Wohnungseigentümer können verlangen, dass die Stimmkraft des Bauträgers herabgesetzt wird, wenn dieser lediglich Eigentümer von geplanten Wohnungen ist, die er jahrelang nicht fertiggestellt hat.

Eine Bauträgerin hatte das in ihrem Eigentum stehende Grundstück bereits 1994 in Wohnungs- und Teileigentum aufgeteilt. Gemäß Teilungserklärung sollten auf dem Grundstück vier Häuser errichtet werden. Gebaut wurden allerdings nur zwei Häuser mit insgesamt 122 Wohnungen. Die Bauträgerin ist Eigentümerin der 120 Wohnungen in den beiden bisher nicht gebauten Häusern. Kosten und Stimmrecht verteilen sich nach der Teilungserklärung anhand der Wohnfläche. Da die noch nicht errichteten Wohnungen einen Wohnflächenanteil von 48 % zu verzeichnen haben, steht der Bauträgerin ein entsprechender Stimmanteil zu. Dagegen wenden sich die übrigen Eigentümer der existierenden Wohnungen. Sie verlangen, dass sich die Stimmkraft für noch nicht bezugsfertige Wohnungen nach dem betreffenden Miteigentumsanteil statt der Wohnfläche richten solle.

Der Bundesgerichtshof gab den Eigentümern Recht. Wie schon in den vorherigen Instanzen, entschieden die Richter, der Stimmrechtsanteil für die noch nicht bezugsfertigen Wohnungen ist nach dem Miteigentumsanteil zu berechnen. Somit reduziert sich der Stimmanteil der Bauträgerin bis zur Errichtung der Wohnungen auf 36 %.

Nach dem Gesetz haben die Eigentümer einen Anspruch auf eine derartige Änderung der Teilungserklärung (vgl. § 10 Abs. 2 Satz 3 WEG). Berücksichtigt man die Rechte und Interessen der anderen Wohnungseigentümer, erscheint es unbillig, wenn die Bauträgerin fast die Hälfte aller Stimmen auf sich vereint, ohne Eigentümerin auch nur einer tatsächlich vorhandenen Wohnung zu sein. Denn die Häuser Nr. 3 und 4 warten seit mehr als 20 Jahren auf ihre Fertigstellung.

Es ist davon auszugehen, dass die Bauträgerin faktisch eine Mehrheit hat. So gut wie nie werden sämtliche 120 Mitglieder anwesend bzw. durch Bevollmächtigte vertreten sein.
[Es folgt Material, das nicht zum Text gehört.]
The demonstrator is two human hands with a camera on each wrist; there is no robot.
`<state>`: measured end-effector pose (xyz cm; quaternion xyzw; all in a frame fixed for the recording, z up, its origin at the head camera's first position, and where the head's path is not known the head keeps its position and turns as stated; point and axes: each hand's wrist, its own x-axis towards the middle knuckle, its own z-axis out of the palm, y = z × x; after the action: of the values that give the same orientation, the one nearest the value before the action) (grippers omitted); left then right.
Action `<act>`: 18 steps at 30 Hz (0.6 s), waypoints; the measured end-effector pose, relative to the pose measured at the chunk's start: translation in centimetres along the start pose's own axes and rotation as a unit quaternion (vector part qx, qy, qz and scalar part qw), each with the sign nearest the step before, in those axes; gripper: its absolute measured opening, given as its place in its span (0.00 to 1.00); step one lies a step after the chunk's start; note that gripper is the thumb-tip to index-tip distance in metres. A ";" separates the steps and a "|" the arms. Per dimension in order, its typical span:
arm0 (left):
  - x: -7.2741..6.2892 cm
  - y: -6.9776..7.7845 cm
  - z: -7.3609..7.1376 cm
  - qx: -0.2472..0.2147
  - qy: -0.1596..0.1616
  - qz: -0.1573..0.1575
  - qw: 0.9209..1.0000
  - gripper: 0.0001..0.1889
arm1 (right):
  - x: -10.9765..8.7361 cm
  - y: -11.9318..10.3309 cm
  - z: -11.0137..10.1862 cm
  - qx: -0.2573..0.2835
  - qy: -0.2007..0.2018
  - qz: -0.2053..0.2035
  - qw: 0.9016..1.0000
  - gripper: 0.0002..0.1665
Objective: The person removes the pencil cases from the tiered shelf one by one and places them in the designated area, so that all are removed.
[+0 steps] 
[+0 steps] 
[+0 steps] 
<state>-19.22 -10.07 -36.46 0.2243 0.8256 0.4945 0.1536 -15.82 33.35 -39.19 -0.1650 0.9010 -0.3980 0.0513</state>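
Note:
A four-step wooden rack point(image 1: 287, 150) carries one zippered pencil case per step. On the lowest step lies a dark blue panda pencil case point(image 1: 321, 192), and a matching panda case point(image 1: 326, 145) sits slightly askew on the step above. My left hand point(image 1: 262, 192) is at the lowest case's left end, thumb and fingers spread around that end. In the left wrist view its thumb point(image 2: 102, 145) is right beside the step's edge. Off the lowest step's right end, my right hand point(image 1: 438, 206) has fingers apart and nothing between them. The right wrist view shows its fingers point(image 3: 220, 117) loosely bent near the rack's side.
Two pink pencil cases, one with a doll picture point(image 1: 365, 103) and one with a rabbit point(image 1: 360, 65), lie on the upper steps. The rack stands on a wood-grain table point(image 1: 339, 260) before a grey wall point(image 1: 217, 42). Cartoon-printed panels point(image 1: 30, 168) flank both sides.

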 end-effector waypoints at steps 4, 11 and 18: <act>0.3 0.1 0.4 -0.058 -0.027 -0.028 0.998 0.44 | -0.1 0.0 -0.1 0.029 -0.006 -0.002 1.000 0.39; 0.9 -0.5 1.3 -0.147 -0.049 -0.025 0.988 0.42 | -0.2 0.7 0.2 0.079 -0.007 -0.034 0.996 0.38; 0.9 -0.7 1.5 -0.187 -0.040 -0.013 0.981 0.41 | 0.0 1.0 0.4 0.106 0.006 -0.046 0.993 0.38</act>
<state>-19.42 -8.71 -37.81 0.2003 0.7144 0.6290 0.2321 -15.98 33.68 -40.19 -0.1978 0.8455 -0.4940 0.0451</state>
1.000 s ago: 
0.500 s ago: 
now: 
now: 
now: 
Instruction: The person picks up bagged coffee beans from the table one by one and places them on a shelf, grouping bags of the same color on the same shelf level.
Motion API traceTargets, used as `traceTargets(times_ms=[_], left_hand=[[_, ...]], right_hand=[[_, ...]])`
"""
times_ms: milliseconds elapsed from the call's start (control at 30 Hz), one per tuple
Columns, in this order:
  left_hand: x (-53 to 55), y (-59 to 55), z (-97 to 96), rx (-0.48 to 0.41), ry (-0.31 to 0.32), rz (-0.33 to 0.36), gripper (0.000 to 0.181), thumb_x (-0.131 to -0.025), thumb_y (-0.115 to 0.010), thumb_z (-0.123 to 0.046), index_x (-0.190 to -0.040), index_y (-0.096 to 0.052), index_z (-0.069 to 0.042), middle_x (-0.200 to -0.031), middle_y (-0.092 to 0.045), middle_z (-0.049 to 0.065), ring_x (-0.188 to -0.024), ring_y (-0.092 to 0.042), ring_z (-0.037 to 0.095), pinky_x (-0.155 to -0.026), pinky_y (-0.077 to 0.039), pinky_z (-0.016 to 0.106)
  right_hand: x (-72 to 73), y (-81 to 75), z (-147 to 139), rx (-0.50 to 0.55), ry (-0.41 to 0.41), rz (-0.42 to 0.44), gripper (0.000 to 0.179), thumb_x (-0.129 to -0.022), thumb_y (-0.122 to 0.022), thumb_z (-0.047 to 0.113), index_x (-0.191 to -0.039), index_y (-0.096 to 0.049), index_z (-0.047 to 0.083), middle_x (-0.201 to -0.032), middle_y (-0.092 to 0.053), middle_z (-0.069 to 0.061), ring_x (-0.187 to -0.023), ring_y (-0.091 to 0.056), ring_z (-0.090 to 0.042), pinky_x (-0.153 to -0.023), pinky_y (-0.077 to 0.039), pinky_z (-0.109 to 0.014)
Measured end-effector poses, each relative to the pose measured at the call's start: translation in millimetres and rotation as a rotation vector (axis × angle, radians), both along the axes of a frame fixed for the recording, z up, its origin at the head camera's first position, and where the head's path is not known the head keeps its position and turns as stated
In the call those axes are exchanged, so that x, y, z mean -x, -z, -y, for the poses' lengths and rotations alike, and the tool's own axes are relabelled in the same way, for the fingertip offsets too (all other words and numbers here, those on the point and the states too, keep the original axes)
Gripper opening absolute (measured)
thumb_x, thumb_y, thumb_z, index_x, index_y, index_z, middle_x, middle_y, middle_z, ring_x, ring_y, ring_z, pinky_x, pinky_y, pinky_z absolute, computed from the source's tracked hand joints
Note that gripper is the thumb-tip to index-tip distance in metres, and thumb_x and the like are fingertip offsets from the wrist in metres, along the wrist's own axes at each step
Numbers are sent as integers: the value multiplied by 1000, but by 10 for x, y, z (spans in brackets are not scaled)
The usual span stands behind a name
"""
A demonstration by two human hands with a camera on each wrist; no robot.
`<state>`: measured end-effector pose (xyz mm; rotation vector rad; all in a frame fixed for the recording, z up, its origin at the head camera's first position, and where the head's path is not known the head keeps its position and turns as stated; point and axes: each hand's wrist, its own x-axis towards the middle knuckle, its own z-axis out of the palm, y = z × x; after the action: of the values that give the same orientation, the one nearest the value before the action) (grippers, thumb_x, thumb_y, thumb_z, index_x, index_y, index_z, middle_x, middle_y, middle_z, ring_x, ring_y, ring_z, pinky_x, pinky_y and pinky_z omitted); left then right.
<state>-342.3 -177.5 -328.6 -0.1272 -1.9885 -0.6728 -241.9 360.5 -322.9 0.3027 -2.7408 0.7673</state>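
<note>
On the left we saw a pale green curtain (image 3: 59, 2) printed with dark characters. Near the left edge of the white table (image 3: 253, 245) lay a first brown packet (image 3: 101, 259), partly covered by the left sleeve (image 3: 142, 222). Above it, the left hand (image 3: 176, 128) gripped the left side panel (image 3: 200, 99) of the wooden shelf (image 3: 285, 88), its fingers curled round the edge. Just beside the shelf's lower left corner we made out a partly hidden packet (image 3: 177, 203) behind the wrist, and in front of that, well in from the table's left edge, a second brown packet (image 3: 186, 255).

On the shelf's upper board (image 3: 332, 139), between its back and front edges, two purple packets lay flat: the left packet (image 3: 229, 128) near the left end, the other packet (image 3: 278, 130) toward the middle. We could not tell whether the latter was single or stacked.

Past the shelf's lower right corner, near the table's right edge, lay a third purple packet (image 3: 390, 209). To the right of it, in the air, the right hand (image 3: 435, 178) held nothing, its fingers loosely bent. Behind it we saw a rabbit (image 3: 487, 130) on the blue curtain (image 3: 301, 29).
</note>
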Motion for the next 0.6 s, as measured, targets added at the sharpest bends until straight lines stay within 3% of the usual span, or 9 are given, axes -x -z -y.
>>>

Damit verlieren die übrigen Wohnungseigentümer in so wichtigen Angelegenheiten wie der Verwalterbestellung oder der Beschlussfassung über den Wirtschaftsplan und die Jahresabrechnung jeglichen Einfluss zugunsten einer Eigentümerin mit faktischer Mehrheitsmacht, die gar keine Wohnung besitzt und daher von der Verwaltung des Gemeinschaftseigentums auch nur am Rande betroffen ist.